The right opportunities depend on what happens when the supply overhang clears. Take Sun Belt markets, for example. According to PwC and ULI's Emerging Trends in Real Estate 2026 report, they're expected to outperform long-term for job creation, population growth, and multifamily performance once current headwinds ease.

However, the same report makes clear that markets like Austin will continue absorbing new supply through 2026 and into 2027. That's the timeline investors need to underwrite against, in particular in multifamily, where investors typically underwrite to a five to seven year hold to account for a full lease cycle and market normalization. A five-year hold horizon looks very different from a two-year one in a market still working through excess inventory.

What to look for during due diligence.

An investor who can underwrite through near-term market volatility, and who has confidence in their chosen market's demographic trajectory may find a compressed market offers better prices now for improved long-term returns. The key is to determine whether local demand fundamentals support recovery on a timeline that matches your hold period goals.

The question to ask during due diligence focuses less on whether prices have fallen and more on whether employment growth and household formation trends support demand recovery before your exit window opens.

Rising markets come with their own tradeoffs.

Similarly, markets that saw prices increase deserve their own careful consideration.
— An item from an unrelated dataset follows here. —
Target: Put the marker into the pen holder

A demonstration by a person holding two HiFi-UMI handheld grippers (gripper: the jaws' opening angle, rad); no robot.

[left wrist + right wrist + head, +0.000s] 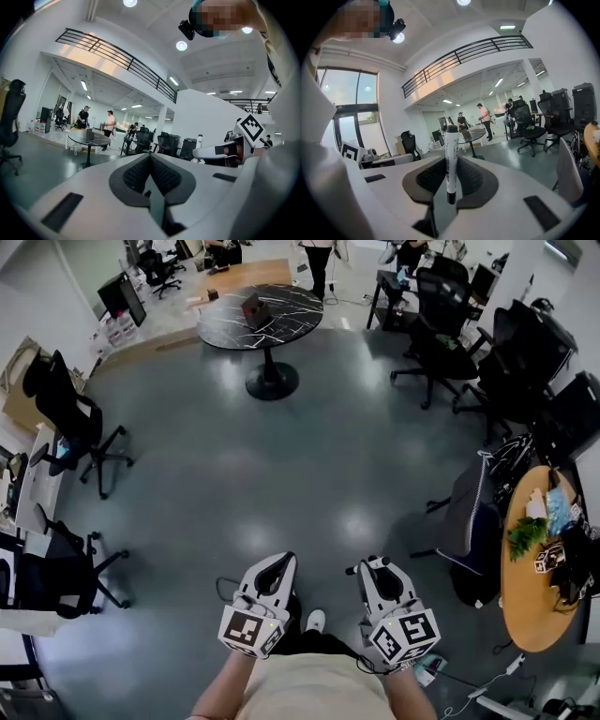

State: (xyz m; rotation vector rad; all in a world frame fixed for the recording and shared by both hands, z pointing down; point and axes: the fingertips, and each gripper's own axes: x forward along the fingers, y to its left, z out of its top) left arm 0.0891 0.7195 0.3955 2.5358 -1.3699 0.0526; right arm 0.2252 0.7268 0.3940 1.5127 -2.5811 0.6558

Increased asking prices in cities like Washington, D.C. or Philadelphia signal supply constraints that make them defensible buys, but also translate to tighter cap rates that require careful underwriting.

Baltimore's average cap rate sits above 8.7% and Washington, D.C. averages just over 7%, according to LoopNet's Most Profitable Cities for Multifamily Investments in 2026 analysis. Combined with average listing prices from that same study of approximately $1 million in Baltimore and $2.6 million in D.C., that data reflects two distinct investor profiles: Baltimore for a yield-focused buyer prioritizing strong cash flow at lower capital commitment, and D.C. for investors who can pay a premium for deeper demand and long-term income stability.
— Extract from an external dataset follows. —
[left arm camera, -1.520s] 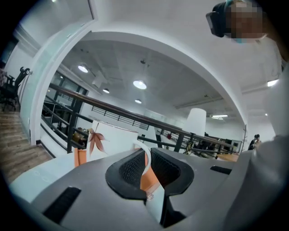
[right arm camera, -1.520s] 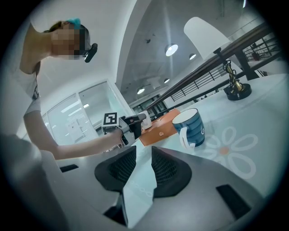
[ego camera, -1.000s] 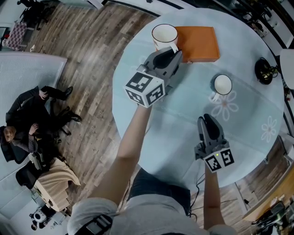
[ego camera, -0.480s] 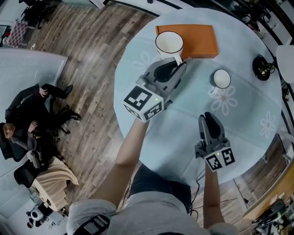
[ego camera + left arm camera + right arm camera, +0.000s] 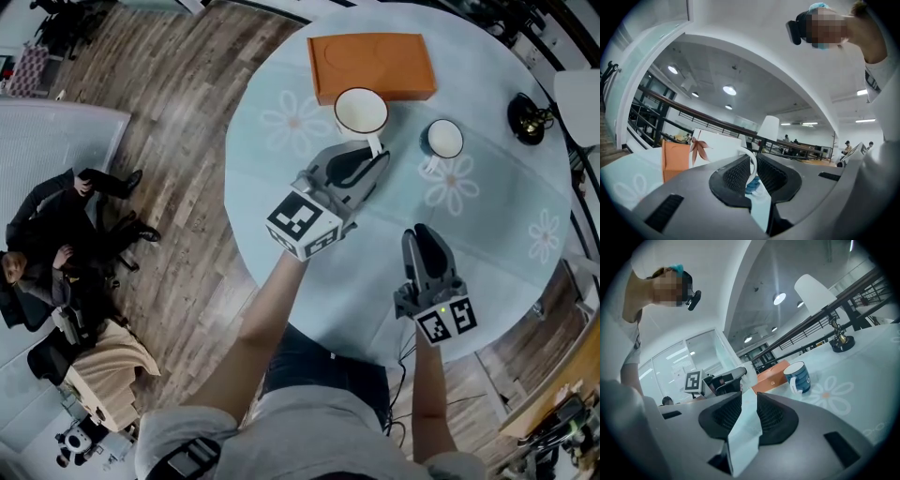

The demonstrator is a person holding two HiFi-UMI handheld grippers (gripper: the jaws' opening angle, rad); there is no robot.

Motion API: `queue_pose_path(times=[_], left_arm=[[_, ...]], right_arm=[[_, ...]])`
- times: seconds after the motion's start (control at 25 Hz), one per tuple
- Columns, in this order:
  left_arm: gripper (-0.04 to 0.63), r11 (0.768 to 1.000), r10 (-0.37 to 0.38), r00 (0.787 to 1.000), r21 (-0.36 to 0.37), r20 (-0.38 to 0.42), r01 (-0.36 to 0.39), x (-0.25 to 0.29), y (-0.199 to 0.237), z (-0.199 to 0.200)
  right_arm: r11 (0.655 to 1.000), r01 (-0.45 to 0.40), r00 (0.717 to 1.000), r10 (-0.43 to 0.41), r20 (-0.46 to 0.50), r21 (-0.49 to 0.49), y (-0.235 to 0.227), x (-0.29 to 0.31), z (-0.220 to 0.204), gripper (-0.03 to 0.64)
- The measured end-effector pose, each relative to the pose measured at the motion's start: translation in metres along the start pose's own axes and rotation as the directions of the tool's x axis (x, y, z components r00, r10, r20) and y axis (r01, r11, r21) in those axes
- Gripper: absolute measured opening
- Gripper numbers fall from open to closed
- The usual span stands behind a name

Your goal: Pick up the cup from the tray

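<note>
A white cup (image 5: 361,111) with a red leaf print (image 5: 712,146) hangs just in front of the orange tray (image 5: 372,66), off it and over the table. My left gripper (image 5: 378,155) is shut on the cup's thin handle (image 5: 752,165), which stands between the ribbed pads. The tray (image 5: 675,157) shows behind the cup on the left. My right gripper (image 5: 419,239) is nearer to me, over the table, open with nothing between its pads (image 5: 725,414).
A blue mug (image 5: 442,139) stands on the flowered round table (image 5: 487,234) to the right of the white cup, and also ahead of the right gripper (image 5: 799,376). A dark ornament (image 5: 527,117) sits at the far right. A person (image 5: 56,253) sits beyond the table's left edge.
My left gripper has carried the white cup from the tray's left part towards me and to the right, off the tray. The right gripper has hardly shifted.
</note>
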State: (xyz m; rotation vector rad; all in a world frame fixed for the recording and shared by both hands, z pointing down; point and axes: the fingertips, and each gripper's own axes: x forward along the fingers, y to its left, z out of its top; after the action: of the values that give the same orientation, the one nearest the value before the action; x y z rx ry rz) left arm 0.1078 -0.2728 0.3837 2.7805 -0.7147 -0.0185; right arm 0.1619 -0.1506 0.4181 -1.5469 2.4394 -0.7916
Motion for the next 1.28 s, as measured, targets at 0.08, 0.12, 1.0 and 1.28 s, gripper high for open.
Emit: queue_pose_path(times=[0.08, 0.12, 1.0, 1.28], left_arm=[[0.051, 1.0, -0.018, 1.0, -0.001, -0.004, 0.018, 0.001, -0.006, -0.01], [0.051, 1.0, -0.026, 1.0, 0.001, -0.007, 0.026, 0.002, -0.009, -0.016], [0.055, 0.998, -0.044, 0.991, -0.05, -0.126, 0.038, 0.021, 0.004, -0.084], [0.055, 0.998, -0.041, 0.988, -0.044, -0.147, 0.035, 0.022, 0.004, -0.092]], right_arm=[[1.0, 0.008, 1.0, -0.008, -0.002, 0.004, -0.001, -0.005, -0.004, 0.095], [1.0, 0.012, 1.0, -0.012, -0.003, 0.007, -0.002, -0.007, -0.006, 0.095], [0.998, 0.031, 0.999, -0.03, -0.01, 0.05, -0.014, -0.007, -0.021, 0.094], [0.998, 0.035, 0.999, -0.036, 0.005, 0.055, -0.016, 0.001, -0.018, 0.092]])
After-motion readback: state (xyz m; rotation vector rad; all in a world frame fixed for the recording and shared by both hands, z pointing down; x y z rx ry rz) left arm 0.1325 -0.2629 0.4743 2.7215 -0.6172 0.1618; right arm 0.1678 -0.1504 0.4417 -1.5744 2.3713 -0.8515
  Baltimore, MD Washington, D.C.
Avg. asking price change +29% +26%
Avg. listing price ~$1M ~$2.6M
Avg. cap rate 8.77% 7.04%
Investor profile Strong cash flow at lower capital commitment Deeper demand and long-term income stability

Source: LoopNet listing data, November 2025-March 2026. Cap rate data from LoopNet's Most Profitable Cities for Multifamily Investments in 2026.
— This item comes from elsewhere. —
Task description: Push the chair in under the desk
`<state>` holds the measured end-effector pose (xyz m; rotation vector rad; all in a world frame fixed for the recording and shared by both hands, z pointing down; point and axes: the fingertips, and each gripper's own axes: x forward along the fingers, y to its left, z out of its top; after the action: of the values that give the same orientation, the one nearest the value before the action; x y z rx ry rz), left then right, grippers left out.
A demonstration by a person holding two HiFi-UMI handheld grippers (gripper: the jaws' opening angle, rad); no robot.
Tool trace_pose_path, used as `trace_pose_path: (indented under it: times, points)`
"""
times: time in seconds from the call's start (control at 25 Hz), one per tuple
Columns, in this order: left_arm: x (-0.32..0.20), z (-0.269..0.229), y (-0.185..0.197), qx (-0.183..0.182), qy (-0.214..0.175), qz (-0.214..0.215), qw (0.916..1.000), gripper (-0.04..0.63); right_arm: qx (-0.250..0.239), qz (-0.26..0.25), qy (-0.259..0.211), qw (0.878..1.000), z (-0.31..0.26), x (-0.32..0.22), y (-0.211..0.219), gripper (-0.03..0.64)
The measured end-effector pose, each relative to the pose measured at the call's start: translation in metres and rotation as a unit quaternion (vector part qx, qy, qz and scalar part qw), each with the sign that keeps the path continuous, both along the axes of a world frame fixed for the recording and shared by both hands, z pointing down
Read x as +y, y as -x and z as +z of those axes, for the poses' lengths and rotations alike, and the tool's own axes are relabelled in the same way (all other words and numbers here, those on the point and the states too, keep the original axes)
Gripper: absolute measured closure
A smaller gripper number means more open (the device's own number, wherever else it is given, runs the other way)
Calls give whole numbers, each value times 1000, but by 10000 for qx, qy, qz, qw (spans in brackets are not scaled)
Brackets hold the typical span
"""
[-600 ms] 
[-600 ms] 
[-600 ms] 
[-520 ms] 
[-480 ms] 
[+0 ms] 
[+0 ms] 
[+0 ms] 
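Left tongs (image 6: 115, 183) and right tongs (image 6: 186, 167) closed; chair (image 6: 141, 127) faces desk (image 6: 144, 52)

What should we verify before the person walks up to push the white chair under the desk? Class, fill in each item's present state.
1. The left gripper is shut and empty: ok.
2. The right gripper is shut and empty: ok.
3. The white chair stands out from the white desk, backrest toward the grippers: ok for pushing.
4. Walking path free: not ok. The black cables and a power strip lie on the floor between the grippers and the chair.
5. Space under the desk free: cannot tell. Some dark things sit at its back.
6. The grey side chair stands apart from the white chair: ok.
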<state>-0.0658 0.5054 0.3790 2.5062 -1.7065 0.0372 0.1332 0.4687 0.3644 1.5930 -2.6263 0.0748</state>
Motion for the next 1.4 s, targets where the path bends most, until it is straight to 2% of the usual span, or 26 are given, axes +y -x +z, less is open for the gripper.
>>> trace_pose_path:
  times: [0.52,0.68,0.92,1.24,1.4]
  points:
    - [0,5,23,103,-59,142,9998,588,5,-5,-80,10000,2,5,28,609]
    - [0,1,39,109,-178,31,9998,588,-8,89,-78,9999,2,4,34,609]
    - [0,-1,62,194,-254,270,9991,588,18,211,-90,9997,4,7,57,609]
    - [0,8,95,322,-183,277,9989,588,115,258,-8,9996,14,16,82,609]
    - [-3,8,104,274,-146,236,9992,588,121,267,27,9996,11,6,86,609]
Entry price discipline matters.

The spread between acquisition cost and stabilized value is narrower in supply-constrained markets, which makes the margin for underwriting assumption errors thin. Add to that heightened competition from private capital, and it's clear that evaluating multifamily properties for sale in these markets requires a precise understanding of what you're acquiring and at what price.

In a market where asking prices diverged by more than 60 percentage points between cities, the best cities for multifamily investing depend entirely on which side of the supply cycle you're underwriting. Right now, with asking prices moving in opposite directions depending on where you look, it matters more than usual.

Whether you're targeting a supply-constrained market with pricing momentum or an oversupplied market with a recovery thesis, the right deal starts with the right market.